2. Faire usage des terrains qui sont déjà en mains publiques
L’Etat, ses fondations immobilières de droit public, ses établissements publics autonomes, les communes et leurs fondations immobilières sont les plus grands propriétaires immobiliers du canton. Ils possèdent déjà plus de 50% des mètres carrés bâtis du canton et de très nombreuses parcelles non-bâties ou à développer.
Un défaut majeur de l’initiative est de renforcer l’étatisation du sol par le biais de l’expropriation des privés, alors même que les collectivités disposent de droits à bâtir encore inexploités.
3. Identifier les besoins de la population
A de réitérées reprises, le Grand Conseil a demandé au Conseil d’Etat de mettre au point des instruments mesurant la demande de logements à Genève. La dernière fois, en 2020, le texte de la première invite était libellé comme suit : « (…) invite le Conseil d’Etat :
– à développer un outil permettant de déterminer, de manière scientifique, les divers besoins de la population pour chaque catégorie de logement (HBM, HLM, HM, loyer libre, coopérative, PPE, …) La réponse a toujours été la même :
« A la première invite de la présente motion, le Conseil d’Etat propose de privilégier une approche plus globale et s’inscrivant dans la durée. En effet, les immeubles de logements sont destinés, quelle que soit leur typologie, à répondre aux besoins de la population qui ne manqueront pas d’évoluer au cours du temps, selon les fluctuations de cette dernière.[4] »

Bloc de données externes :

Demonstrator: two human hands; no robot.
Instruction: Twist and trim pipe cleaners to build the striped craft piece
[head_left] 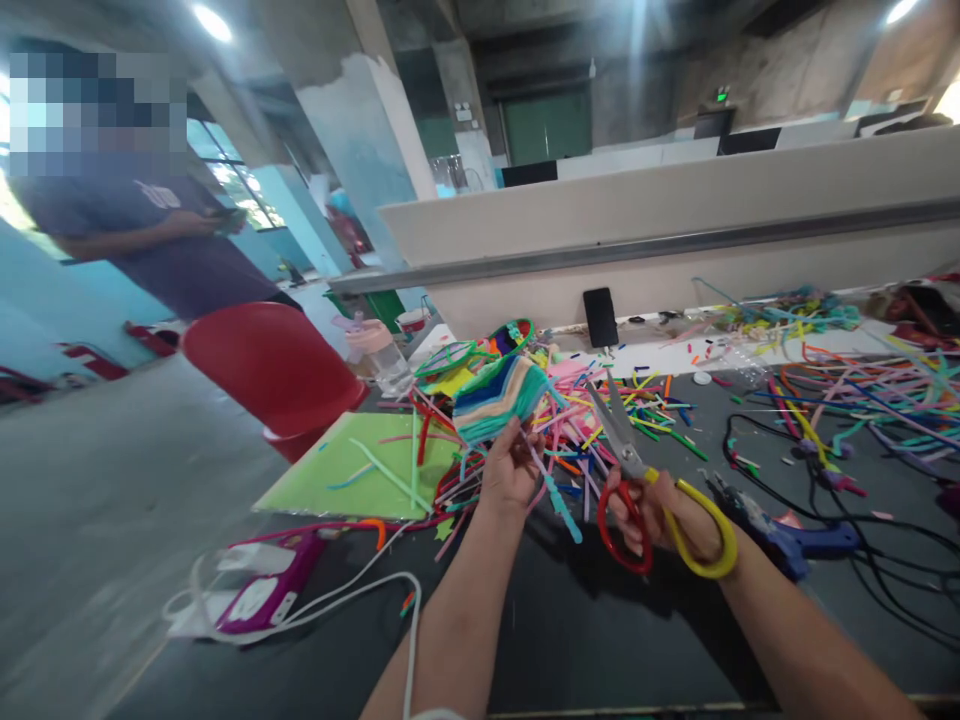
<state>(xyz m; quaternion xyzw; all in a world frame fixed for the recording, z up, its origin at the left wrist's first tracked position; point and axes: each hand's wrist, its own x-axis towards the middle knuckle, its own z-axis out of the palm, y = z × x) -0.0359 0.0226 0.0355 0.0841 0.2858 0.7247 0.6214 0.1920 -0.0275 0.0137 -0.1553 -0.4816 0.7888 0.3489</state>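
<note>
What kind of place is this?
Probably a craft workshop: colourful pipe cleaners are strewn over the dark table, the right hand holds scissors, and what looks like a blue glue gun lies nearby.

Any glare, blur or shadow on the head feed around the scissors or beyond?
Head view, top: a ceiling lamp glares; head view, left: the standing person looks soft, head pixelated; head view, below the right hand: dark shadow on the table, scissors readable.
</note>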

Dans une région dynamique, où les pressions sur l’espace sont fortes et les besoins en constante évolution, l’aménagement du territoire ne peut se faire « à l’aveugle ». On attend d’un canton comme Genève qu’il se dote d’outils de projection fiables pour répondre aux besoins actuels et futurs de ses habitants. A cette fin, il est indispensable de quantifier, localiser et différencier les types de logements nécessaires. Sans cela, l’on navigue à vue. On ne peut dès lors que regretter la réponse fermée du Conseil d’Etat, qui péjore durablement la politique du logement à Genève.
4. Lutter contre la pénurie de logements
Il s’agit de lutter contre la pénurie de logements afin de soulager la population genevoise, et non simplement de substituer certaines catégories de logements à d’autres, sans connaissance de la composition de la demande de logements. Encore moins en expropriant les privés ou en détournant les fonds destinés à la réalisation de logements pour les personnes ayant les revenus les plus modestes.
Nos propositions sont exposées dans le document suivant, auquel nous renvoyons aimablement : https://www.cgionline.ch/alliance-suisse-pour-le-logement/
Conclusions
L’initiative 180 déstabiliserait la politique du logement en préconisant que presque tous les logements neufs soient construits non seulement sous forme de coopérative, mais sous forme de coopérative LUP (avec contrôle du taux d’occupation et des revenus). La diversité des besoins des Genevois ne peut être niée, qu’ils cherchent à accéder à des logements subventionnés, à louer ou à acheter.
Faire usage de l’expropriation des privés et détourner les fonds jusqu’ici réservés à la construction des logements (HBM) destinés aux personnes dont les revenus sont les plus modestes est totalement disproportionné.
A cela s’ajoutent, pour les coopératives qui seraient issues de l’initiative, les règles des logements LUP (contrôle des revenus et des taux d’occupation) ainsi que les charges des droits de superficie. Il en résulte des logements truffés de contraintes techniques et dont les loyers ne seront pas meilleur marché que des logements LUP en location classique.
L’on ne voit pas l’avantage qu’apporteraient les logements que l’initiative 180 entend imposer, bien au contraire ! Ainsi et parce qu’elle ne répond pas aux besoins de la population, nous invitons à refuser l’IN180 « Pour + de logements en coopérative ».
[1] Les concepts évoqués sont plus détaillés dans le glossaire qui fait partie intégrante de ce document
[2] Cf. page 3 au milieu de la page.